(Excerpts from a dataset)
<<<<
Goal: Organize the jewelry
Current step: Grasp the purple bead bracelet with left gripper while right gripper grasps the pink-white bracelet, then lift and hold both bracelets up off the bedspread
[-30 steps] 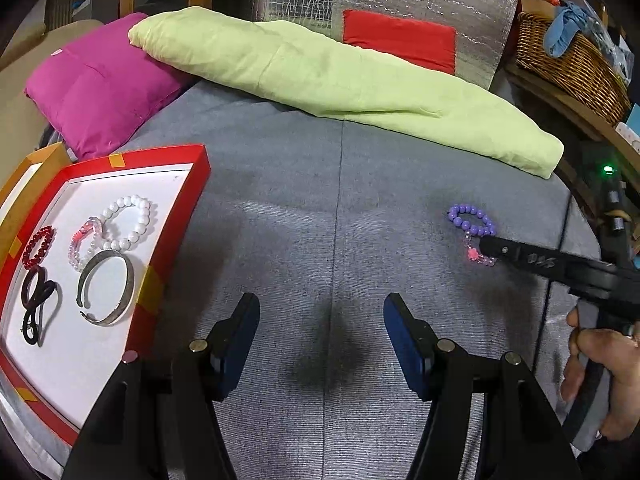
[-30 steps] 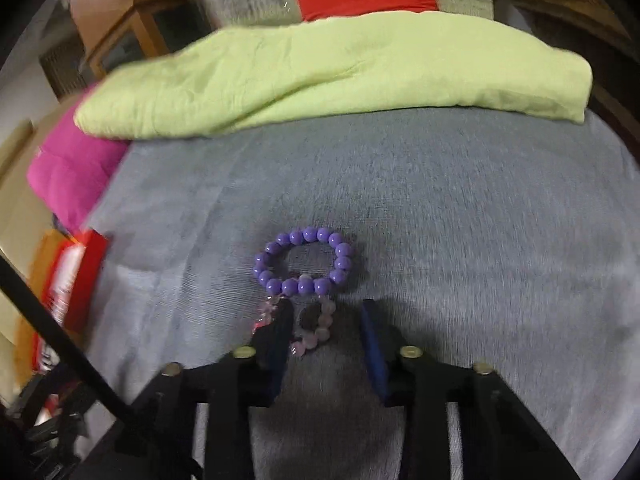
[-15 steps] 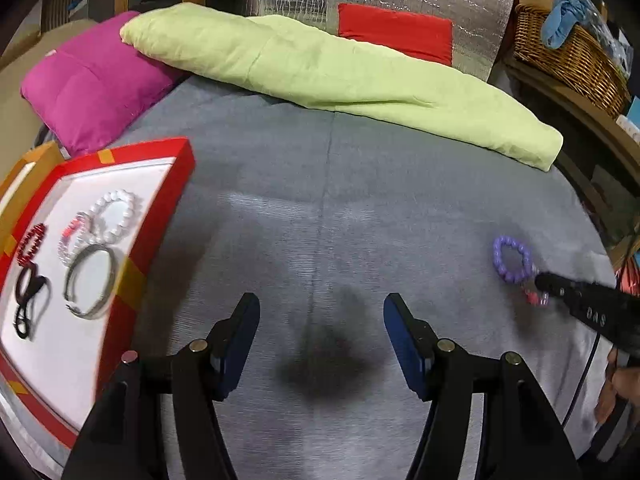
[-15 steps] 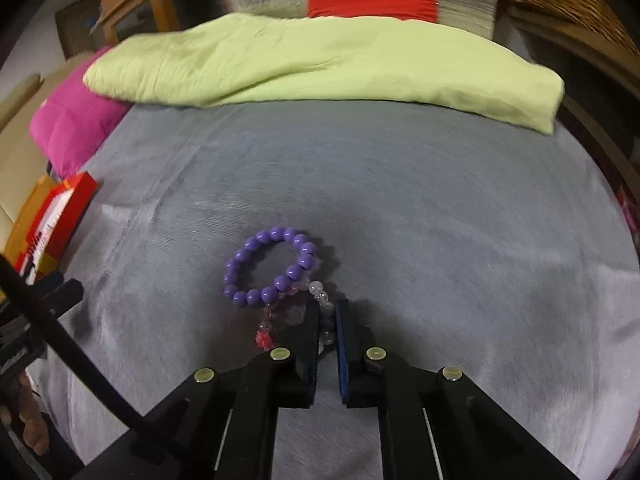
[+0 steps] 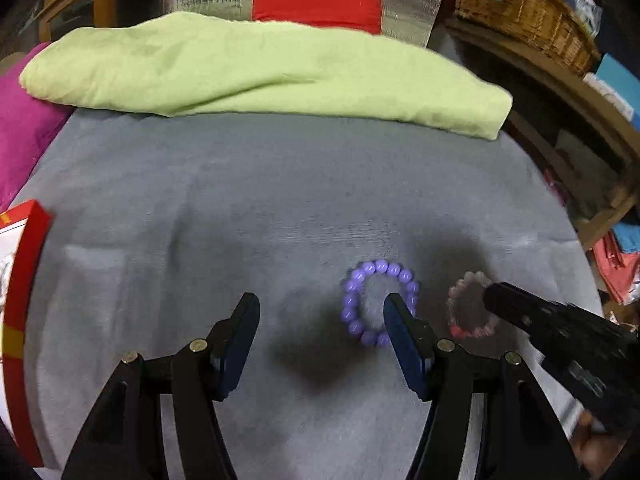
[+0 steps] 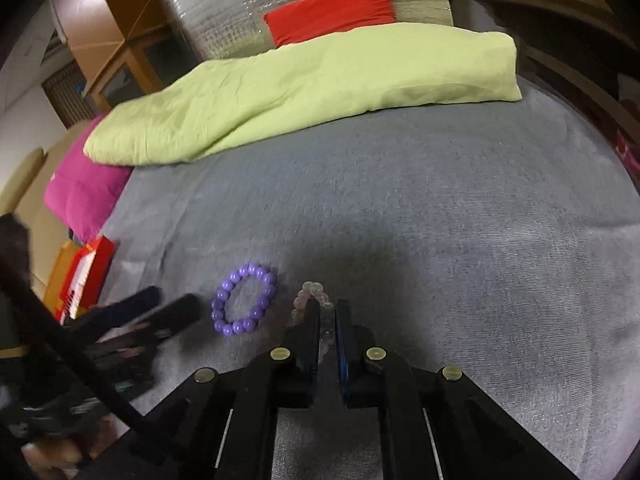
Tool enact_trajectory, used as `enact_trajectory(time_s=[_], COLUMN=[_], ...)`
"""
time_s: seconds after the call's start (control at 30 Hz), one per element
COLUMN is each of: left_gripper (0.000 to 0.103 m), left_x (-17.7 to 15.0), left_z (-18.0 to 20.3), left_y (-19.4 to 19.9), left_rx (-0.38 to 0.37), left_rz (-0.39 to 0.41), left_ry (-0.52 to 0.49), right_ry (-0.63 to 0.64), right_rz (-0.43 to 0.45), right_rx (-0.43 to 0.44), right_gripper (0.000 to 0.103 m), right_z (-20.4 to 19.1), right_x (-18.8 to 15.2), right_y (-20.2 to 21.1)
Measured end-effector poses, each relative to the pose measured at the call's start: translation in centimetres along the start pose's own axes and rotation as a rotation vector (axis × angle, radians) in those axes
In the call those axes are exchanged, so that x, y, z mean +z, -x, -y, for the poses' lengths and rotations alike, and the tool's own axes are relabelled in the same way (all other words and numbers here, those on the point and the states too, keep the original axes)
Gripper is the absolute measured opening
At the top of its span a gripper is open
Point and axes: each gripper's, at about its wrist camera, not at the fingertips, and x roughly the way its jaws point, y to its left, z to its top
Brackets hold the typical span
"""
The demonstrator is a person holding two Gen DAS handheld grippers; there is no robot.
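Observation:
A purple bead bracelet [image 5: 378,303] lies flat on the grey bedspread; it also shows in the right wrist view [image 6: 244,305]. My left gripper [image 5: 322,320] is open, and its right finger [image 5: 400,336] overlaps the bracelet's right side. My right gripper [image 6: 327,316] is shut on a pale pink bead bracelet [image 6: 311,295], held just right of the purple one; it shows blurred in the left wrist view [image 5: 468,308]. The red jewelry box [image 5: 24,272] is at the far left edge.
A folded lime-green blanket [image 5: 256,68] lies across the back of the bed, with a magenta cushion [image 6: 86,184] at the left. A wicker basket [image 5: 524,4] stands on a wooden shelf at the right. The bed edge drops off at the right.
My left gripper has swung right from the box to the purple bracelet. My right gripper closed on the pink bracelet and pulled it clear of the purple one.

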Motion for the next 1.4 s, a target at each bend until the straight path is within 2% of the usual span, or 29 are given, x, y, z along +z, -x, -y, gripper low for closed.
enact_trajectory(time_s=[0.03, 0.07, 0.1, 0.17, 0.33, 0.4, 0.5, 0.63, 0.73, 0.83, 1.1, 1.4], left_gripper=[0.064, 0.05, 0.034, 0.009, 0.009, 0.009, 0.009, 0.009, 0.009, 0.009, 0.009, 0.009], left_x=[0.1, 0.1, -0.1, -0.4, -1.4, -2.5, -4.2, -5.5, -5.1, -5.1, -4.4, -4.4], left_z=[0.5, 1.0, 1.6, 2.1, 0.9, -0.3, -1.7, -4.2, -5.2, -5.5, -8.0, -8.5], left_y=[-0.9, -1.8, -2.0, -1.8, 0.0, 1.3, 3.3, 5.6, 6.2, 6.6, 6.4, 6.2], left_rx=[0.002, 0.017, 0.079, 0.095, 0.076, 0.052, 0.077, 0.078, 0.074, 0.096, 0.107, 0.132], left_rz=[-0.024, -0.053, -0.035, -0.028, -0.028, -0.006, 0.037, 0.1, 0.14, 0.167, 0.156, 0.152], left_ry=[-0.009, -0.036, -0.089, -0.147, -0.168, -0.163, -0.193, -0.131, -0.089, -0.092, 0.005, 0.02], right_ry=[-0.005, -0.009, -0.013, -0.017, -0.043, -0.066, -0.095, -0.071, -0.039, -0.005, 0.071, 0.083], right_rz=[0.0, -0.002, -0.003, -0.003, 0.01, 0.015, 0.015, 0.025, 0.036, 0.049, 0.045, 0.065], right_rx=[0.009, 0.018, 0.029, 0.039, 0.076, 0.116, 0.181, 0.207, 0.196, 0.184, 0.147, 0.144], right_gripper=[0.008, 0.008, 0.008, 0.008, 0.008, 0.008, 0.008, 0.008, 0.008, 0.008, 0.008, 0.008], right_z=[0.1, 0.1, 0.0, -0.3, -0.2, -0.1, -0.1, -1.1, -2.1, -2.7, -4.7, -4.8], right_x=[0.1, 0.2, 0.3, 0.5, 0.5, 0.5, 0.4, 0.2, 0.0, -0.2, -0.3, -0.4], right_y=[0.0, -0.2, -0.3, -0.8, -0.6, -0.5, -0.4, -0.2, -0.2, -0.3, -1.2, -0.7])
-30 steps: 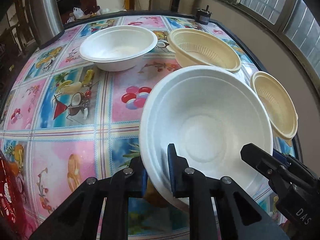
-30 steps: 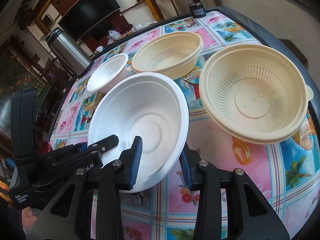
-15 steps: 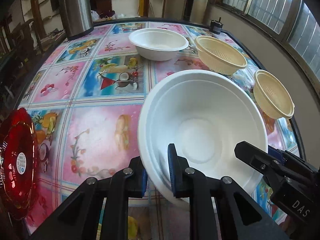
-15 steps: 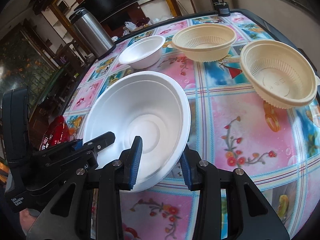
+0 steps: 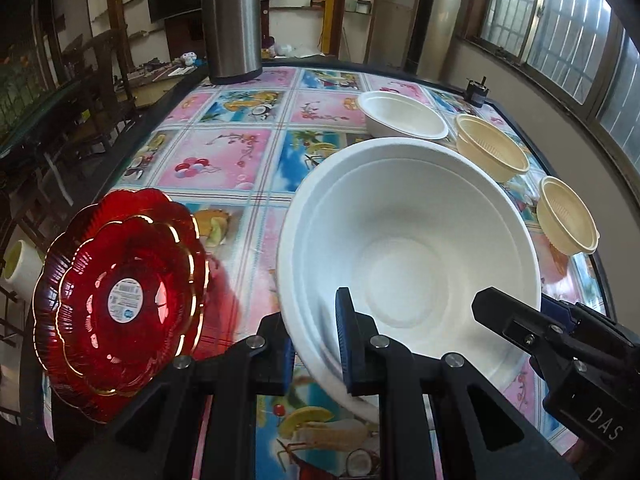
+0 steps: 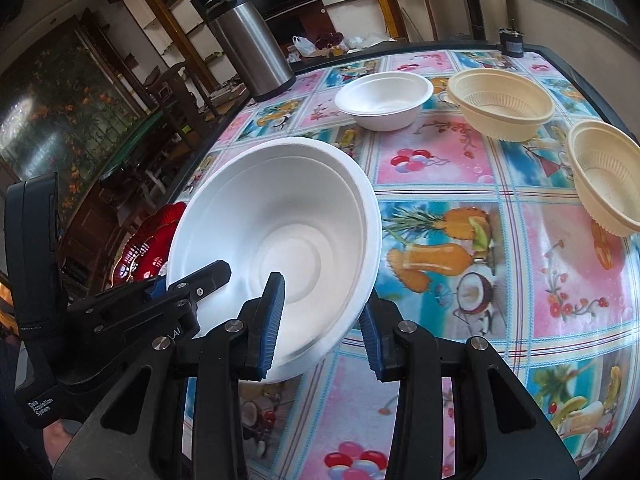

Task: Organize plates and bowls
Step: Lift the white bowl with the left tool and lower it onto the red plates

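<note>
Both grippers are on the big white bowl (image 5: 412,248), which is held tilted above the tablecloth (image 5: 224,160), not resting on it. Left gripper (image 5: 316,336) pinches the near-left rim, one blue pad inside the bowl and one outside, both tight against the wall. Right gripper (image 6: 322,320) straddles the near-right rim: the inner pad sits against the inside wall, the outer pad looks slightly off the rim, so I can't tell if it's actually clamping. Versus 1 s ago the bowl has been carried back and to the left. The small white bowl (image 5: 402,115) and the two cream bowls (image 5: 491,148) (image 5: 568,216) now sit well behind it at the far right of the table; a second ago the near cream bowl was just beside the carried bowl's rim. The red plate (image 5: 120,292) was only a sliver at the left edge a second ago and is now fully in the left wrist view, near the left edge of the table and close beside the carried bowl; in the right wrist view it peeks out behind the bowl's left rim. The steel flask (image 5: 232,20) stands upright at the far left corner. The grip points on the rim are unchanged across the frames.
</note>
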Demonstrator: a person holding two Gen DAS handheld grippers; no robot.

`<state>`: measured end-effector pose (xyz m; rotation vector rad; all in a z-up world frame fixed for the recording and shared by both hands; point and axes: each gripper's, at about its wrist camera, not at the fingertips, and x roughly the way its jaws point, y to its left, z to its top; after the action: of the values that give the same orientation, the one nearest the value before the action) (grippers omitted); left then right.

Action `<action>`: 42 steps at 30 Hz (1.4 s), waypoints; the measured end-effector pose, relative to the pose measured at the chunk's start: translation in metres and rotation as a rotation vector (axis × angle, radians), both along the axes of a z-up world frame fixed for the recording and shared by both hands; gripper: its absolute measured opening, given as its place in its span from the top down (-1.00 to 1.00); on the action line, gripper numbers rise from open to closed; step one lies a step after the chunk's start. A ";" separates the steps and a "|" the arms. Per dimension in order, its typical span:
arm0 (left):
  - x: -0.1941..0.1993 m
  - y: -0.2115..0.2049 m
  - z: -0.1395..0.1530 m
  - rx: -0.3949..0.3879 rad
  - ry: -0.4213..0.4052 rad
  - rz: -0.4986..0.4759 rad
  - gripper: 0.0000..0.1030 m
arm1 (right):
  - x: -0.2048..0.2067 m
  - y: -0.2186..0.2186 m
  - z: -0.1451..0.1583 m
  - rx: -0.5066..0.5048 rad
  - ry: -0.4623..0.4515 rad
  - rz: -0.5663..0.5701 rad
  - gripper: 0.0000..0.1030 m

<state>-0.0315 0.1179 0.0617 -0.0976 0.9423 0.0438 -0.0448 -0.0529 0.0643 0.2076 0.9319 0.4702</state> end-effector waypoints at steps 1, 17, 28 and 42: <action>-0.002 0.005 0.001 -0.001 -0.003 0.007 0.67 | 0.000 0.005 0.001 -0.003 -0.001 0.008 0.28; -0.023 0.086 0.013 0.010 -0.033 0.143 0.67 | -0.001 0.096 0.018 -0.027 -0.036 0.143 0.27; -0.031 0.147 0.005 -0.015 -0.005 0.246 0.67 | 0.003 0.170 0.017 -0.065 -0.034 0.247 0.27; -0.030 0.184 -0.026 -0.031 0.070 0.299 0.66 | 0.016 0.223 -0.015 -0.109 0.037 0.312 0.18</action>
<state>-0.0613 0.3016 0.0359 -0.2665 0.9919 0.3101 -0.0290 0.1701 0.0492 -0.0302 1.0284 0.7023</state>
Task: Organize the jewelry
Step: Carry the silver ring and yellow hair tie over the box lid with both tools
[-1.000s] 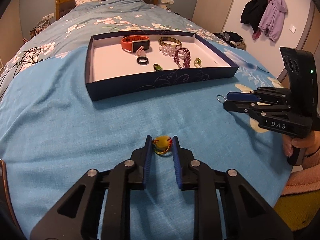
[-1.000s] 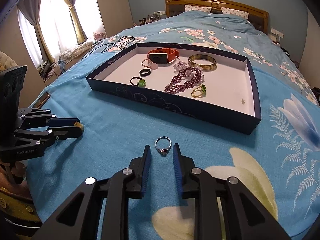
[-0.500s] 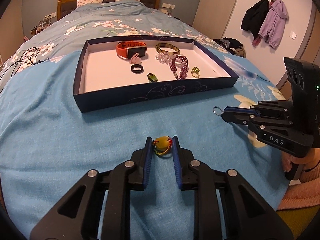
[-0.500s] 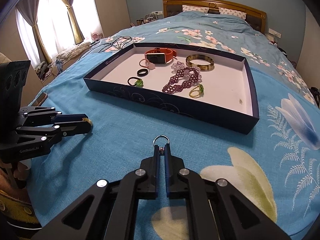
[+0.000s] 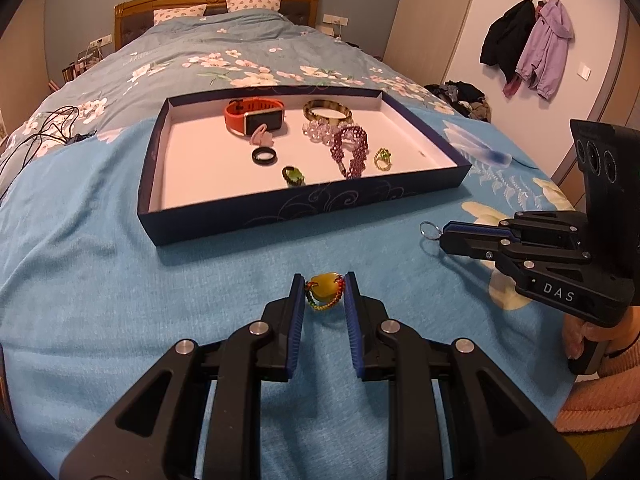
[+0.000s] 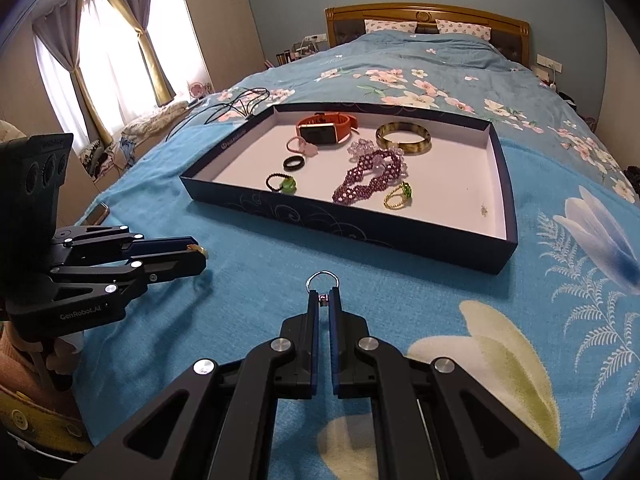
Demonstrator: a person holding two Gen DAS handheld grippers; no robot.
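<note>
While both grippers hover over the blue blanket (image 5: 120, 280), each carries one piece, presumably bound for the tray (image 5: 304, 208) at 12 o'clock, where a watch (image 5: 256, 118), bangle (image 5: 328, 110) and purple bracelet (image 5: 352, 148) already lie. Left gripper (image 5: 323, 294): jaws partly closed, pinching yellow-stone ring (image 5: 325, 286) between the pads. Right gripper (image 6: 323, 302): jaws nearly shut, clamping silver ring (image 6: 322, 280) by its setting, band protruding forward.
</note>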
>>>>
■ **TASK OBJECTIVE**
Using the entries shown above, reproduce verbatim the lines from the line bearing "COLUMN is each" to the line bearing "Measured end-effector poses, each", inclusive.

■ **SOLUTION FOR THIS TASK**
COLUMN is each of: left_gripper (0.000 to 0.103 m), left_x (-17.7 to 15.0), left_z (-18.0 to 20.3), left_y (-19.4 to 19.9), left_rx (-0.38 to 0.37), left_rz (-0.39 to 0.41), left_ry (-0.52 to 0.49), right_ry (-0.63 to 0.64), right_rz (-0.43 to 0.45), right_rx (-0.43 to 0.44), right_gripper (0.000 to 0.103 m), right_z (-20.4 to 19.1), right_x (-18.8 to 15.2), right_y (-20.2 to 21.1)
Measured end-effector poses, each relative to the pose measured at the call's start: translation in centimetres along the start pose's own axes and rotation as a rotation vector (axis × angle, radians) in those axes

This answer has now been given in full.